**Task to complete:**
Search the entries below for "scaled", and copy each line where it appears.

═══ Records shown

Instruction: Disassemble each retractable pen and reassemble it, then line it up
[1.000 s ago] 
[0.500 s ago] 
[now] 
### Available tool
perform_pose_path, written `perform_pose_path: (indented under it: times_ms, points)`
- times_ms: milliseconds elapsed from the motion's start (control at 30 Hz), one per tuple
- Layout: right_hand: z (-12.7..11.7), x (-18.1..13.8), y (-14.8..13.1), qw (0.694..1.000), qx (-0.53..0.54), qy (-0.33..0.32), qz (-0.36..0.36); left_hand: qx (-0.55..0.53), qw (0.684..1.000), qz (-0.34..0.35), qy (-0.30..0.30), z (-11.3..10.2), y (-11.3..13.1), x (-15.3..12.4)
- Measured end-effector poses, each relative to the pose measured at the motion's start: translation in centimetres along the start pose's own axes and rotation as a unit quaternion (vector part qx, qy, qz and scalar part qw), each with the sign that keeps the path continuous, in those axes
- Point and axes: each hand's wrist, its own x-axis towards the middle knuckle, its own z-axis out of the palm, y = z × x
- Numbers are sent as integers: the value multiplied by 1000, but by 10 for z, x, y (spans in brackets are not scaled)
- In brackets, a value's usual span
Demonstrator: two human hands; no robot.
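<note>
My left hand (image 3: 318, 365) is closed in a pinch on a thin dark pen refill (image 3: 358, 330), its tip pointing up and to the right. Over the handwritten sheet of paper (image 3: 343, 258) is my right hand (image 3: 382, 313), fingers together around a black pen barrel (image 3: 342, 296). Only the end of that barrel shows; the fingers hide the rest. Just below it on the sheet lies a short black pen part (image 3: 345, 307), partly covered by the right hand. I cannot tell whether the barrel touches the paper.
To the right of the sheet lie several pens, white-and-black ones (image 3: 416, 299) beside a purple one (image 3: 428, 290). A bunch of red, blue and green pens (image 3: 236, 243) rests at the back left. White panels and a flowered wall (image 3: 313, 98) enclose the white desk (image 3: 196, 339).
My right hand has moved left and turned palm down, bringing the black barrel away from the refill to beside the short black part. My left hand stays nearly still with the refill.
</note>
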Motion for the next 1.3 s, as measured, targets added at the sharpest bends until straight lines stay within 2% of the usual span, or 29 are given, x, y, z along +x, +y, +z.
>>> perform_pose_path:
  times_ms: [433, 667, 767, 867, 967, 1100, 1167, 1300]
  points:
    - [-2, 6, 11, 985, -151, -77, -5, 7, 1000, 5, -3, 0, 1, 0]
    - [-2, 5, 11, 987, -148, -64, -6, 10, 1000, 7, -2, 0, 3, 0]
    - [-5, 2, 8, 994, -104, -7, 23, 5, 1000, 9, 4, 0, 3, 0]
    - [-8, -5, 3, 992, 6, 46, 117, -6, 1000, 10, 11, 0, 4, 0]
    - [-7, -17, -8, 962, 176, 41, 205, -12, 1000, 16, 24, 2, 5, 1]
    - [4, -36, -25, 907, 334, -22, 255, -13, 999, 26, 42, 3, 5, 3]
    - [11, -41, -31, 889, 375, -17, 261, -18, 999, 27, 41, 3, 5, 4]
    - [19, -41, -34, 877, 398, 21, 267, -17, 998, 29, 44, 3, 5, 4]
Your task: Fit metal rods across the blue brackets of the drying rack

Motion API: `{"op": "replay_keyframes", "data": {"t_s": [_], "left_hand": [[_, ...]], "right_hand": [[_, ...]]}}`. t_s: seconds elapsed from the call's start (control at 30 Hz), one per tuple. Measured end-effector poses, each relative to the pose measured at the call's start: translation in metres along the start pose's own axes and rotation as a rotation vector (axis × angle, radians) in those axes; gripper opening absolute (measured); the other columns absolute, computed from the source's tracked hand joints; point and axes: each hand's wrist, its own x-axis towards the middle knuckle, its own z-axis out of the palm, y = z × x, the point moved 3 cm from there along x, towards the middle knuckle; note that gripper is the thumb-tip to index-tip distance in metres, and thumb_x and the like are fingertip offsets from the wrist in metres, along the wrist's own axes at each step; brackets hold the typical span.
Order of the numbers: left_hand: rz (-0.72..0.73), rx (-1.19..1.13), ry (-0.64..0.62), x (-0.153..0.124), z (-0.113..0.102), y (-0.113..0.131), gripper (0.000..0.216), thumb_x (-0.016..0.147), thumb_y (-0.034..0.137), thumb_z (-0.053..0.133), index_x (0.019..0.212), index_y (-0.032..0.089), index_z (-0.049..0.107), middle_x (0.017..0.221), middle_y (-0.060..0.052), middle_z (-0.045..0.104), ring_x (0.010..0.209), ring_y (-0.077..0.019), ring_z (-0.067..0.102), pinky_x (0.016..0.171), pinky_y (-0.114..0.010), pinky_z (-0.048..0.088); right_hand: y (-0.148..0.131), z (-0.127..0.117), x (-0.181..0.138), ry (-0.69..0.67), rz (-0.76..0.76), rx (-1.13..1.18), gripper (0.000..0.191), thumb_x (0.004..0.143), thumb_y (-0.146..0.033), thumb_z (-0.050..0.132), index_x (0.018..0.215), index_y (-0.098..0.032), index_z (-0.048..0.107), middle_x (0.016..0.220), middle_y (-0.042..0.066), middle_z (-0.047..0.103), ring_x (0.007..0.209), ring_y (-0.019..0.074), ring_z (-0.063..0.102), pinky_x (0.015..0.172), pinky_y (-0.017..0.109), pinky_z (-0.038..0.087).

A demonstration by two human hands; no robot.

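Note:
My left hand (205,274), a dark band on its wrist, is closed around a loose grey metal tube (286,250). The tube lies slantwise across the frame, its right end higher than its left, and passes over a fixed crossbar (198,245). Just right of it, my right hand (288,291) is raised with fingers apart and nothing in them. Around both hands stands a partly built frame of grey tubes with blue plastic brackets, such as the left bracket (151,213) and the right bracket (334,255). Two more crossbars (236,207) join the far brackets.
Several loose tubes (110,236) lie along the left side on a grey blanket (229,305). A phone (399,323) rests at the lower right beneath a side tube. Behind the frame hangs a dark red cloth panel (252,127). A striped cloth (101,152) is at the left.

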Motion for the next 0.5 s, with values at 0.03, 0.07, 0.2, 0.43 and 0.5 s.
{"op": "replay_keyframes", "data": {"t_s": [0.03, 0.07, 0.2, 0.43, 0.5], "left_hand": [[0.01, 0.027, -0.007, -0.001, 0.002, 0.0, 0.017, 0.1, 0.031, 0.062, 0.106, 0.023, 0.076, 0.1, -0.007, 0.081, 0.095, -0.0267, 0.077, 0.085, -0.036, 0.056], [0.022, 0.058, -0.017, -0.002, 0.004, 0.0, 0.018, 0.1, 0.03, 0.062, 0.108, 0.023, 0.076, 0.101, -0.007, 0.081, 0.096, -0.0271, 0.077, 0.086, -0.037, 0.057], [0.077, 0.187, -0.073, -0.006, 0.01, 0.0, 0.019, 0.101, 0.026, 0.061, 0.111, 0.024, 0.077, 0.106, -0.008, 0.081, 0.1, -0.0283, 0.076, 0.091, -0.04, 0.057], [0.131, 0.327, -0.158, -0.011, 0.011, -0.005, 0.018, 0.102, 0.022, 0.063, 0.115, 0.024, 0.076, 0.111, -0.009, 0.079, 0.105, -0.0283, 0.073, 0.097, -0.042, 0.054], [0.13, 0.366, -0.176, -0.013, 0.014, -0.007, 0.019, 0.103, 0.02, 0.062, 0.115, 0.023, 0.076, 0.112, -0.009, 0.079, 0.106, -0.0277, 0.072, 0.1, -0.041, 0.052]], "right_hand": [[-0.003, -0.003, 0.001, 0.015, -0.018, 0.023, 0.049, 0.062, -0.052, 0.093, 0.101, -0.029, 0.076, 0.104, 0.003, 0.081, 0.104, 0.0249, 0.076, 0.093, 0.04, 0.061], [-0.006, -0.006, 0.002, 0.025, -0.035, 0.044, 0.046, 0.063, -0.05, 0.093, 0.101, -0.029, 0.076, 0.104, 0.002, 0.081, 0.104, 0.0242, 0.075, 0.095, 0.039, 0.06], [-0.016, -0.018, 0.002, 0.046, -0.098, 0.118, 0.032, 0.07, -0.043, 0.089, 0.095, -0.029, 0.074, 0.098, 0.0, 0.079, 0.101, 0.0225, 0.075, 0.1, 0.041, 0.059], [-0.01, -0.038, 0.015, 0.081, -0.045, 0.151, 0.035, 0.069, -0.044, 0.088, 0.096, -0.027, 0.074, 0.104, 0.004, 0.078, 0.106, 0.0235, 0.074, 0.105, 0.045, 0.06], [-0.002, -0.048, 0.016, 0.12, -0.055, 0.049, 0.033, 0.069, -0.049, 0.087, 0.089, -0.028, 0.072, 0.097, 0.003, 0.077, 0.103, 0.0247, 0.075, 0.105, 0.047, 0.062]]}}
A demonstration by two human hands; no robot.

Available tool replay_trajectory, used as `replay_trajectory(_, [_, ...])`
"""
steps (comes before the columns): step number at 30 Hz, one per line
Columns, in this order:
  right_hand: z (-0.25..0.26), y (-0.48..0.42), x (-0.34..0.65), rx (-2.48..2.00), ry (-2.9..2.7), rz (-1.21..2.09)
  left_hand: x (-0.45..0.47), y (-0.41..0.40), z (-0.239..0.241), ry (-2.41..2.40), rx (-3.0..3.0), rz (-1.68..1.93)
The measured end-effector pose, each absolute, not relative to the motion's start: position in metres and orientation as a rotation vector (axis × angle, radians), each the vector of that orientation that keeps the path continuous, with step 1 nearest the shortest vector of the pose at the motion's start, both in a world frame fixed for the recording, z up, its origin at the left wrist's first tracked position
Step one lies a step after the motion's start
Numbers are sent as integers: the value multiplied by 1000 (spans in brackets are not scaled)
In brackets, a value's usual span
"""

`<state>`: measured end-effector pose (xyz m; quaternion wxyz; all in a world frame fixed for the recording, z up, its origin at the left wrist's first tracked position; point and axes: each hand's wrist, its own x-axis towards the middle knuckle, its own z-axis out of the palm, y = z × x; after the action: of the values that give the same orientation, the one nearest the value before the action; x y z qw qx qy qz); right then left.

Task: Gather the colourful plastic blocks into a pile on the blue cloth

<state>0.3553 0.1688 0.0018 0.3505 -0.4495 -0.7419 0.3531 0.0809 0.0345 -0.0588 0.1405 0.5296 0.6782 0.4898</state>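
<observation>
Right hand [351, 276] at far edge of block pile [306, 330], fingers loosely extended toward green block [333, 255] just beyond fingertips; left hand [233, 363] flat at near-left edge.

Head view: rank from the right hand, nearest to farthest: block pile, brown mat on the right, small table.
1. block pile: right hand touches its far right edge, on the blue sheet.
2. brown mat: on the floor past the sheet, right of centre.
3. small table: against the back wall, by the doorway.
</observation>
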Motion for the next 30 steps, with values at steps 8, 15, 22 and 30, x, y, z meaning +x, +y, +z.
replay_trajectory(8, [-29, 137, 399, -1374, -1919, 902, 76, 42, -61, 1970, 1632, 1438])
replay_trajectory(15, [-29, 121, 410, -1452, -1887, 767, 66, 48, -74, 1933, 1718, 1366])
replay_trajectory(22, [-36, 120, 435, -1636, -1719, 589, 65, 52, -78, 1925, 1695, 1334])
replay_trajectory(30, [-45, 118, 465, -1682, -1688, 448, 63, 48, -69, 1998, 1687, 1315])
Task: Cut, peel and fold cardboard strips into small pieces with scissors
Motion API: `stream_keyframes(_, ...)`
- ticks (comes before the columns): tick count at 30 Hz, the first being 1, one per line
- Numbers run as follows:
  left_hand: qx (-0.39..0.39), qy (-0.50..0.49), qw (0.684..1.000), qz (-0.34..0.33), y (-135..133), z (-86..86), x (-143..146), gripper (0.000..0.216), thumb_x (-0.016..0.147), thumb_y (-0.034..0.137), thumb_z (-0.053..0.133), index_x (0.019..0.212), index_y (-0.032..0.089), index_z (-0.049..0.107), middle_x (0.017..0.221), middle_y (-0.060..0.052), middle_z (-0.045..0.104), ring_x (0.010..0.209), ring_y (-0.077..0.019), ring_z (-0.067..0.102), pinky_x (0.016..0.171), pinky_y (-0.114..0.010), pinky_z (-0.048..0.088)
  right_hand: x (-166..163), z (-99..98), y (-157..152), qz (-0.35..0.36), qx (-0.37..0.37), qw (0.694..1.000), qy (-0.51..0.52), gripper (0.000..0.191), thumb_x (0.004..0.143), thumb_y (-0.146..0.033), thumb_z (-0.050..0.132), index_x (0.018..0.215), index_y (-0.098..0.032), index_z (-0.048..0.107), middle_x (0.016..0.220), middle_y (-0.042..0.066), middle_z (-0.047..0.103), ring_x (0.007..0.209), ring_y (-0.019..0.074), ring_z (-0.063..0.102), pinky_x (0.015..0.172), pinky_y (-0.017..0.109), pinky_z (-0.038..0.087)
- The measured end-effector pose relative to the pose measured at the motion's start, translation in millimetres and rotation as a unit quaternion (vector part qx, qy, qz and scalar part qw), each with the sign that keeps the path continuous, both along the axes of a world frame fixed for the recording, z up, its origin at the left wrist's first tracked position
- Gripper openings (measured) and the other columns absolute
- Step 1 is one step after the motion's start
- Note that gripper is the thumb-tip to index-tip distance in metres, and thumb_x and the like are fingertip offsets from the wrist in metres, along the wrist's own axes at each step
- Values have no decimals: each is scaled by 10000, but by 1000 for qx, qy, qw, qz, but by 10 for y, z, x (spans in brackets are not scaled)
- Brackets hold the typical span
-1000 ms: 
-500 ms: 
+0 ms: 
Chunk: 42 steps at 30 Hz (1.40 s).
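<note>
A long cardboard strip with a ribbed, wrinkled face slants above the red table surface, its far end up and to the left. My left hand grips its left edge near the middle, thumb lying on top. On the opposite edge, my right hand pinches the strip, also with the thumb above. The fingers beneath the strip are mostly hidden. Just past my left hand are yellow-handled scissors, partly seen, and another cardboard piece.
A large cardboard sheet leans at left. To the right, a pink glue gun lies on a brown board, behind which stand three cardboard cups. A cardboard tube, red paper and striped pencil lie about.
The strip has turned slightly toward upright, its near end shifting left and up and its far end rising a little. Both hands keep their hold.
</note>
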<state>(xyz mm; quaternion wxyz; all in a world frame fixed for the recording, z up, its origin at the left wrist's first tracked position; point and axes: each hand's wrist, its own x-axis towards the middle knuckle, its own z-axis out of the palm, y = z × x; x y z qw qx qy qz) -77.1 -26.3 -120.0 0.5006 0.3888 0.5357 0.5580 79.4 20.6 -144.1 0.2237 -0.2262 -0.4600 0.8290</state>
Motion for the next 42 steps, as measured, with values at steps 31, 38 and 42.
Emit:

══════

**Answer area:**
- Numbers are sent as integers: the value multiplied by 1000, but by 10 for z, x, y (spans in brackets are not scaled)
Numbers are sent as integers: the value multiplied by 1000 (spans in brackets are not scaled)
- Values have no decimals: each is scaled by 10000, but by 1000 for qx, qy, qw, qz, but by 10 for y, z, x (spans in brackets are not scaled)

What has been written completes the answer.